Are you as a public minister a source of division or a source of blessing? Just as it was with Jesus, so it is with you. That means the answer to the question is a paradoxical “Yes.”
For three straight Sundays, we’re hearing Jesus’ commissioning address to the Twelve. As Jesus prepares the Twelve for their mission, he’s certainly in no danger of painting an overly rosy picture of how awesome public ministry in his name would be. Throughout his address Jesus speaks bluntly of the hostility that will confront them just as it confronted him.

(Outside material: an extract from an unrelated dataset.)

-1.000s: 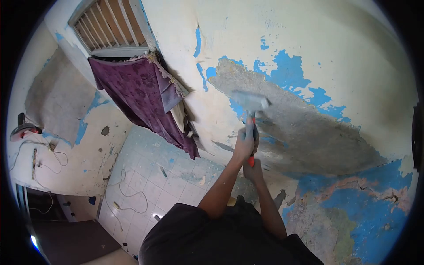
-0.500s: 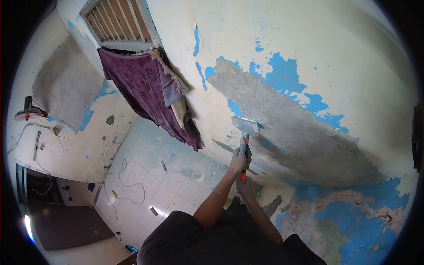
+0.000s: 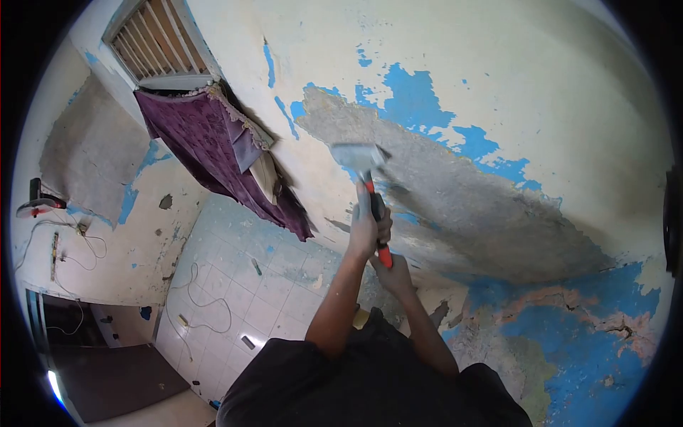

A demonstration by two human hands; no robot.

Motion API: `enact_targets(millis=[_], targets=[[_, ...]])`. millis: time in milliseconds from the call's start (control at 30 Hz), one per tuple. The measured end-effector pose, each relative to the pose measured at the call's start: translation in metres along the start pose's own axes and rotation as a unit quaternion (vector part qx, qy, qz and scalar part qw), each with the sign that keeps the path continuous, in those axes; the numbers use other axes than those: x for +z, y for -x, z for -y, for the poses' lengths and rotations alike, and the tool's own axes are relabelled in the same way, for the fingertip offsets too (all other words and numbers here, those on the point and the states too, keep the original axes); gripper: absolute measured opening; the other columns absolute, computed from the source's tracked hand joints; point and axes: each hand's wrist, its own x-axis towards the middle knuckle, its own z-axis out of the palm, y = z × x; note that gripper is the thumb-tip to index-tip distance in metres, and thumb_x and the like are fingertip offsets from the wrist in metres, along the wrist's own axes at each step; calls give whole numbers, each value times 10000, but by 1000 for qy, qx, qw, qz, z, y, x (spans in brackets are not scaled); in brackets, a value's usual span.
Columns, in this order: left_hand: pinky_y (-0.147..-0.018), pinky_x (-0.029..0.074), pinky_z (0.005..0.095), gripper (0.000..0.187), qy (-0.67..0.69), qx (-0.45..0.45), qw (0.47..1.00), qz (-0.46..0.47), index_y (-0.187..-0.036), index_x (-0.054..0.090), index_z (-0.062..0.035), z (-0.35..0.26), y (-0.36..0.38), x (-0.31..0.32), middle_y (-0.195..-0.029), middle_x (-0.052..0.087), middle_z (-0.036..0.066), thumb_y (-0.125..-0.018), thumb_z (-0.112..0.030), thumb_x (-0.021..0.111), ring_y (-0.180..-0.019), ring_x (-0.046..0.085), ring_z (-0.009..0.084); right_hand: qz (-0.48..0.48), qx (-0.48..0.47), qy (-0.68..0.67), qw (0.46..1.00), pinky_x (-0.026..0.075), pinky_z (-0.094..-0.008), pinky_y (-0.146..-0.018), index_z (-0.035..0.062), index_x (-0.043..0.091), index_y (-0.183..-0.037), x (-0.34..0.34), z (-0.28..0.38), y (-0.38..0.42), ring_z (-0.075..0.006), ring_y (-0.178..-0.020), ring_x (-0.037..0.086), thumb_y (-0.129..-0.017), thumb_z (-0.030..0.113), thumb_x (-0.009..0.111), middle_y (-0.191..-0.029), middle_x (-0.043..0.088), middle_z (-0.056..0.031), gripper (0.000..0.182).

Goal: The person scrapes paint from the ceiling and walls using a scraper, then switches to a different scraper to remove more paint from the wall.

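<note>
A wide scraper [image 3: 358, 155] with a pale metal blade and a red and black handle is in both hands. My left hand [image 3: 371, 222] is wrapped round the upper part of the handle. Lower down, my right hand [image 3: 393, 275] closes round the red butt end, its fingers partly hidden. The slightly blurred blade lies over the left part of a bare grey patch [image 3: 455, 188] on the wall, casting a shadow to its right. Blue paint [image 3: 413, 96] and cream paint [image 3: 498, 43] border the patch.
A purple curtain [image 3: 192, 135] hangs below a barred window [image 3: 158, 39] on the left. Cables [image 3: 213, 302] and small items lie on the tiled floor [image 3: 270, 299]. A grinder-like tool [image 3: 41, 203] is at far left. Cracked blue wall [image 3: 583, 341] is at lower right.
Both hands and the scraper have moved up along the wall, with the blade now closer to the upper left end of the grey patch. The camera view has also shifted slightly.
</note>
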Motion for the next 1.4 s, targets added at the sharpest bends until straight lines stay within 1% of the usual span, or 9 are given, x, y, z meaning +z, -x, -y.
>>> enact_targets(millis=[100,200,333,533,733,867,967,1133,1400], targets=[[-342,149,241,629,15,19,999,27,-630,317,-177,-12,2,7,-485,232,-61,-875,-755,278,-360,178,71,44,-19,-37,998,392,-299,-461,24,524,-710,-8,0,-1,-122,-474,514,-880,362,661,-513,491,-12,402],[-344,142,242,632,21,-75,997,-17,-632,312,-177,35,8,-9,-484,224,-58,-872,-760,270,-360,173,77,154,126,-141,970,372,-262,-422,41,512,-811,-12,-36,30,-107,-437,458,-900,356,644,-544,446,4,353],[-351,139,251,647,107,-135,985,32,-638,310,-177,36,24,11,-490,185,-54,-851,-785,255,-369,166,84,307,172,-553,755,346,-258,-304,45,481,-948,-49,-55,67,-121,-344,382,-987,370,455,-639,433,-27,329],[-362,142,247,630,306,-146,931,133,-672,317,-176,-7,50,61,-503,186,-59,-860,-774,251,-382,144,81,337,205,-678,620,302,-241,-256,46,425,-1066,-114,52,102,-104,-322,362,-1015,433,321,-616,425,-35,405],[-318,135,243,621,359,-137,919,88,-626,321,-180,-24,40,54,-473,202,-69,-887,-741,267,-351,147,70,260,275,-613,694,261,-224,-262,55,425,-1050,-113,98,94,-84,-298,308,-1023,423,310,-583,385,-1,387],[-311,131,234,603,420,-168,873,183,-624,338,-185,-29,56,53,-470,207,-71,-903,-717,283,-345,155,63,223,275,-535,767,230,-225,-265,73,443,-1035,-101,133,115,-76,-289,278,-1017,442,328,-567,374,16,387],[-306,133,230,592,403,-167,893,110,-624,345,-185,-38,56,60,-468,207,-70,-915,-698,291,-345,151,62,210,263,-490,804,213,-234,-266,82,460,-1016,-100,140,119,-78,-286,269,-1007,462,350,-558,368,21,395],[-299,136,228,596,430,-149,868,198,-623,346,-179,-25,51,42,-463,212,-65,-918,-693,288,-339,161,65,175,262,-422,850,202,-248,-260,80,471,-991,-87,142,119,-83,-284,272,-997,472,375,-540,354,29,404],[-337,154,247,594,370,-121,907,163,-674,341,-178,-23,56,69,-498,210,-56,-903,-721,268,-374,177,81,216,219,-467,829,211,-229,-247,46,462,-1058,-119,122,117,-74,-286,284,-1017,436,328,-547,352,18,414]])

But nowhere in this extended address does he address that hostility more shockingly than in the gospel for Pentecost 6 (Matthew 10:34-42). Here he who is truly the Prince of Peace – the giver of rest for the weary of heart (see next Sunday’s gospel!) – stuns us by stating that, as far as the outward peace so prized by the world is concerned, he is the Duke of Division! And what is really offensive is that this division refuses to keep a respectable distance from our own thresholds! What he had introduced briefly in verse 21, he now states with quadruple repetitive finality: the division caused by the proclamation of Christ can and will rip apart the closest blood and family ties. Some who share our bloodline, or at least our last name, will either temporarily or permanently push away his offered peace as something distasteful, unneeded, or unwanted. And you will be among the first they will blame because you speak for Christ. Such are the perks of public ministry!
Yet at the very same time that you are the source of so much division, as Christ’s clay jar ambassador, you are the source of incredible blessing! With the same intensity that some will hate you, others will dearly love you. And just as the division was highlighted in quadruple repetition, so is the blessing you bring them! They will love you because, as they receive your message, they receive Jesus himself as well as the Father who sent him. As they receive you because you are God’s prophet, they receive the profit you bear: your gracious reward of eternal life becomes theirs. As they receive you as one whose gracious gain is a not guilty verdict in Jesus, so in Christ they gain that same righteousness. And no kindness expressed to you because you are the representative source of so much blessing will ever be forgotten. Yes, even that cup of cold water God will write large in his records as the evidence of faith he will honor on the last day…and beyond!
The fourfold division, and this fourfold blessing, are eight planets in the same solar system revolving around the gravitational pull of a single verse at the center of Sunday’s gospel. “Whoever finds his life will lose it, and whoever loses his life for my sake will find it” (39). With those words Jesus declares that there is no other way for his children to live than to be simultaneously a source of division and blessing. If we try to shake off the division we bring by holding on at all costs to a life of outward peace with others, that will inevitably rob us of being able to be a blessing to anyone (including ourselves!). But for Jesus’ sake to lose that outward acceptance this world calls life means we remain a source of endless blessing to others because we are daily finding anew the blessing of the life that is ours in Jesus.
So, sorry, you cannot be a source of blessing in this life without being a source of division. Jesus has inseparably joined the two for every believer, and in no believer’s life may that often be more evident than in the lives of those who serve him in public ministry.
So, the next time division for the sake of Christ pays a visit to your ministry, to your church family, or even to your own family, don’t be surprised. He told you it would be this way. But remember also what else he promised. Every tear shed because of division for Jesus’ name only serves to water a crop of incredible blessing just waiting to bear fruit for you and others. Yes, somehow, in ways beyond our full grasp, with division comes…blessing!